The issue I had with Fallout 3 was that "maxed" status came about far too early during gameplay. I wasn't even trying to do so, and I had 100 in every skill. Putting a level cap for that reason is only treating the symptom, not the root cause. (ie, it's not actually solving a foundational problem with the balance of the ruleset.) Ideally, you don't even need a level cap - players who want to specialize through playing the game ought to be able to, and those want more advancement ought to be willing to put in the extra time and effort to do so. I don't foresee that being a terribly controversial view.
I mean, even the Arkham games, you were going to have some unlocked abilities by the time you finished the game - if you wanted everything maxed, you'd need to continue playing after the finish to collect everything and run a full 100%.

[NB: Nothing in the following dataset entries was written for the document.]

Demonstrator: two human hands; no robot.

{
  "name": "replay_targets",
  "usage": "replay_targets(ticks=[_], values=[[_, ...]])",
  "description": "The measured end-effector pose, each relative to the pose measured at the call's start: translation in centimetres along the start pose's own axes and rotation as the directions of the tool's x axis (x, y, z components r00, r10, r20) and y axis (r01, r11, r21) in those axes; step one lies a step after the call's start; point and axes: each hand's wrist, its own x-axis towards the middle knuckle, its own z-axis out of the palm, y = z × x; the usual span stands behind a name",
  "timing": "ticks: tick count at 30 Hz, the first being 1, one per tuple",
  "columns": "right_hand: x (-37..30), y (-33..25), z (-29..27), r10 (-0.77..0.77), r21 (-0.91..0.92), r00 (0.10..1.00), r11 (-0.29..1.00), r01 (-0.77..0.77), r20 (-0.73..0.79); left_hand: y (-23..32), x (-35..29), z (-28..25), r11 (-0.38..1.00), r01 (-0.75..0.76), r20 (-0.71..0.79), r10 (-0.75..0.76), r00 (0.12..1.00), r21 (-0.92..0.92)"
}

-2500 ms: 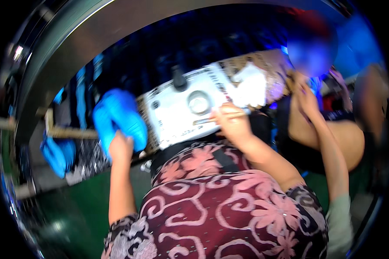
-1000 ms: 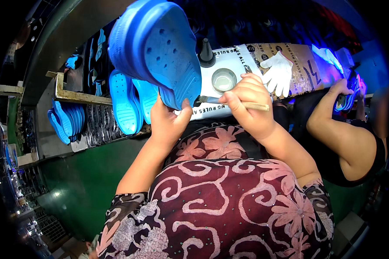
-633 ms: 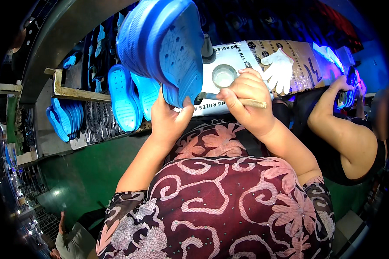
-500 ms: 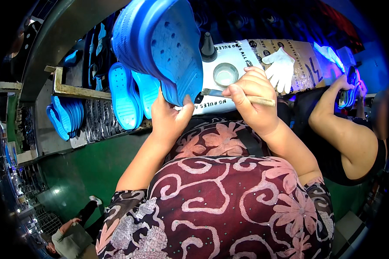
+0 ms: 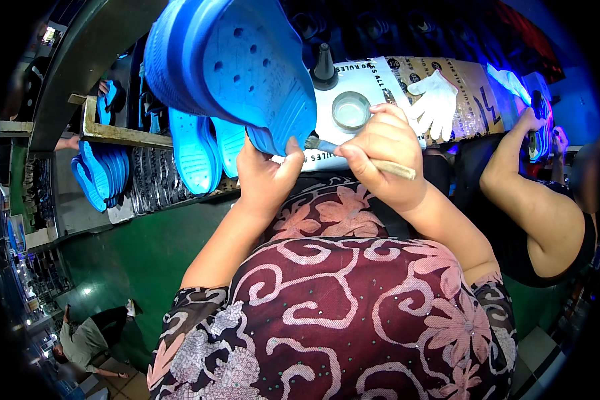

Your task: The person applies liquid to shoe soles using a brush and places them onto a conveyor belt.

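The layered blue sole [image 5: 253,77] looks light, rubbery and flexible, best gripped at its narrow end; its broad part is dotted with holes, its heel ribbed. Raised above the desk [image 5: 75,219], it sits pinched in the left hand [image 5: 268,172], while the right hand [image 5: 388,148] grasps a brush [image 5: 395,169]

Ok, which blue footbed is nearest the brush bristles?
The blue footbed held up in the left hand, its lower end beside the paintbrush; the footbeds behind it and the far-left stack are farther away.
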Motion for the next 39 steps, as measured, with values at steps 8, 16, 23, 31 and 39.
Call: replay_targets(ticks=[8, 16, 23, 31, 39], values=[[-0.6, 0.3, -0.6, 0.067, 0.082, 0.998, 0.994, -0.068, 0.011, -0.8, -0.1, -0.7, 0.998, -0.044, -0.022, 0.044, 0.999, 0.036], [-0.5, 0.1, 0.2, 0.047, 0.035, 0.999, 0.998, -0.047, -0.010, -0.4, 0.2, -0.6, 0.997, -0.051, -0.052, 0.054, 0.997, 0.054], [-0.8, 0.1, 0.1, 0.029, 0.048, 0.999, 0.998, -0.028, -0.029, -0.1, -0.1, -0.8, 0.997, -0.055, -0.033, 0.057, 0.998, 0.047], [-1.6, 1.2, -1.4, 0.142, 0.139, 0.984, 0.982, -0.126, -0.110, -0.1, 1.1, -0.9, 0.990, -0.127, 0.036, 0.125, 0.991, 0.064], [-6.4, 3.4, -4.8, 0.521, 0.279, 0.767, 0.852, -0.443, -0.375, 9.1, 6.2, -2.8, 0.741, 0.554, 0.494, -0.343, 0.799, -0.379]])
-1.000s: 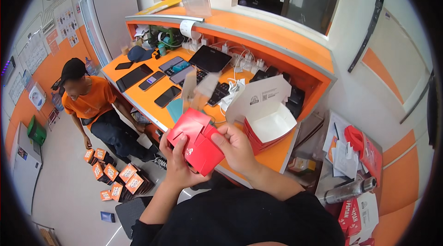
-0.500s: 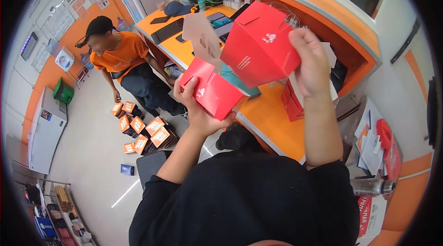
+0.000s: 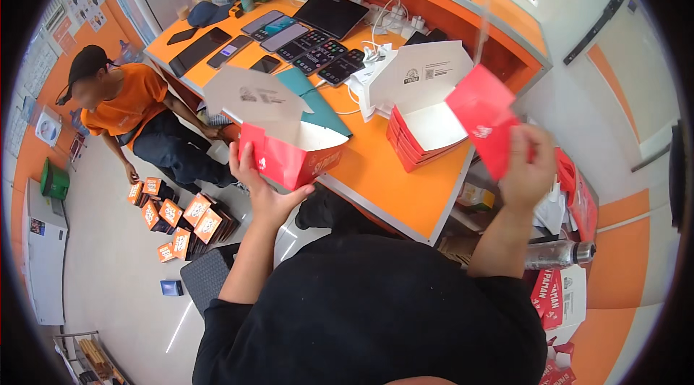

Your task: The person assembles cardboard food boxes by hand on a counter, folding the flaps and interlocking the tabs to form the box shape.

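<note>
My left hand (image 3: 266, 197) grips a red food carton (image 3: 280, 161) from below, thumb on one side and fingers on the other. Its white-lined top is open and the pale lid flap (image 3: 253, 94) stands up. Farther right, my right hand (image 3: 529, 168) pinches another red carton (image 3: 481, 114) by its lower edge. That one shows mainly one red side, so its inside is hidden. Just left of it, a nested stack of red cartons (image 3: 408, 145) sits on the orange desk (image 3: 401, 200), the top one open with its lid raised.
Phones and tablets (image 3: 318, 49) crowd the back of the desk beside cables and a teal folder (image 3: 312, 101). At left, a person in an orange shirt (image 3: 137, 107) sits near orange-topped box stacks (image 3: 195, 215) on the floor. A metal bottle (image 3: 557, 253) lies at right.
My two hands have moved apart. The right one has gone lower and rightward, turning its carton to another side. The view has swung right, uncovering the stack and phones.
</note>
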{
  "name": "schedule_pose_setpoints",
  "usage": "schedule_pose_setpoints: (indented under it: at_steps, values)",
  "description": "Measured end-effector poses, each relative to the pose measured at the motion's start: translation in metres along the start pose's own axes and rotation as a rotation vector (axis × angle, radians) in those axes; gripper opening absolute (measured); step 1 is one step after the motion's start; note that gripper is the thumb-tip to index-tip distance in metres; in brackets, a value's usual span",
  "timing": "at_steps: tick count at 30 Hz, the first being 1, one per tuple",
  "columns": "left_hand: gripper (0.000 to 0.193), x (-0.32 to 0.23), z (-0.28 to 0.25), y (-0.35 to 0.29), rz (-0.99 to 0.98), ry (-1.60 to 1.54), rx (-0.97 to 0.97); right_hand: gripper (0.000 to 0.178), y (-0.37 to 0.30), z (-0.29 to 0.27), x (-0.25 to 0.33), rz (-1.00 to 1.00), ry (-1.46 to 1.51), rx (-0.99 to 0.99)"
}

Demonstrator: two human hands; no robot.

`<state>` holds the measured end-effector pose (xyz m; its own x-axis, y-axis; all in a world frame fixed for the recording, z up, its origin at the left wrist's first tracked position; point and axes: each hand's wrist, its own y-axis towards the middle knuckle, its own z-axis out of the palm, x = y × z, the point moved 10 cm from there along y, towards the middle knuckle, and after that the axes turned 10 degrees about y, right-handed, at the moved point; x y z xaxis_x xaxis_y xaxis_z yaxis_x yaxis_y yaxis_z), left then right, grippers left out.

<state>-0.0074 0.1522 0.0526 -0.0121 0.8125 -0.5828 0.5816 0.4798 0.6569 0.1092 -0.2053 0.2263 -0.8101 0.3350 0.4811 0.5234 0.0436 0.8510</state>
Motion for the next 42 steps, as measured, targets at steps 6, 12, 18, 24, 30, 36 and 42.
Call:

To me, I think something we're still struggling with is the difference in scope between a tabletop RPG and a videogame. In D&D, you have a level cap of 20 - but that represents the entire breadth and scope of your character's life. At Level 1 you are a fresh-faced adventurer with no real experience to speak of. At Level 20, you and your party have been playing for years. Your characters have aged considerably, you are walking legends ready to settle down into retirement. You are no longer the ones solving quests, you're the guys who hand them out to the next generation of adventurers. We're talking potentially decades of game time for a single extended campaign, and multiple Main Quests.
In a videogame the scope is much, much smaller. Modern AAA games take years to build, and the vast majority of that is simply creating content. Even then the scope of the entire game represents what would be the equivalent of a handful of levels in a tabletop game. The growth rate of character advancement is ludicrously accelerated in a videogame.
A thought occurred to me, with the combination of lower SPECIAL, no skills in the traditional sense, and hopefully no Almost Perfect perk, I assume only people who plan out how to get a near (or actual) maxed out characters are going to be able to do so. Basically, I don't think the average general play-through will create a Master-of-All-Trades (at best a Jack-of-Many-Trades), but if you play like a Try-hard (like I probably will), you could probably become one.
I didn't vote because the options were a little too absolute for my tastes. I'm generally on the 'get everything you want for your character' side of the fence, though I don't imagine very many people actually want everything maxed. In past games I never bothered with many skills or perks (like barter, explosives, big guns, unarmed or survival), but I always maxed out and insist on the ability to max out the essentials (small guns and energy weapons, repair, science, lockpicking, speech).
Basically, I need to be able to defeat enemies, penetrate barriers and build and play with all the gadgets (including Fallout 4's version or equivalent of the excellent Robco Certified mod).
How much I need to be able to master depends on how flexible the game is in providing alternative solutions to problems. If it takes lockpicking to get into the chest, then I need lockpicking. But, if the chest can be opened by multiple means ... picking the lock, shoot the lock open with guns, using science to dissolve the lock with acid, using speech to talk somebody else into opening it, using repair to disassemble the entire chest, etc ... then my needs are less stringent.
The ability to accomplish my goals is what I have to be able to master.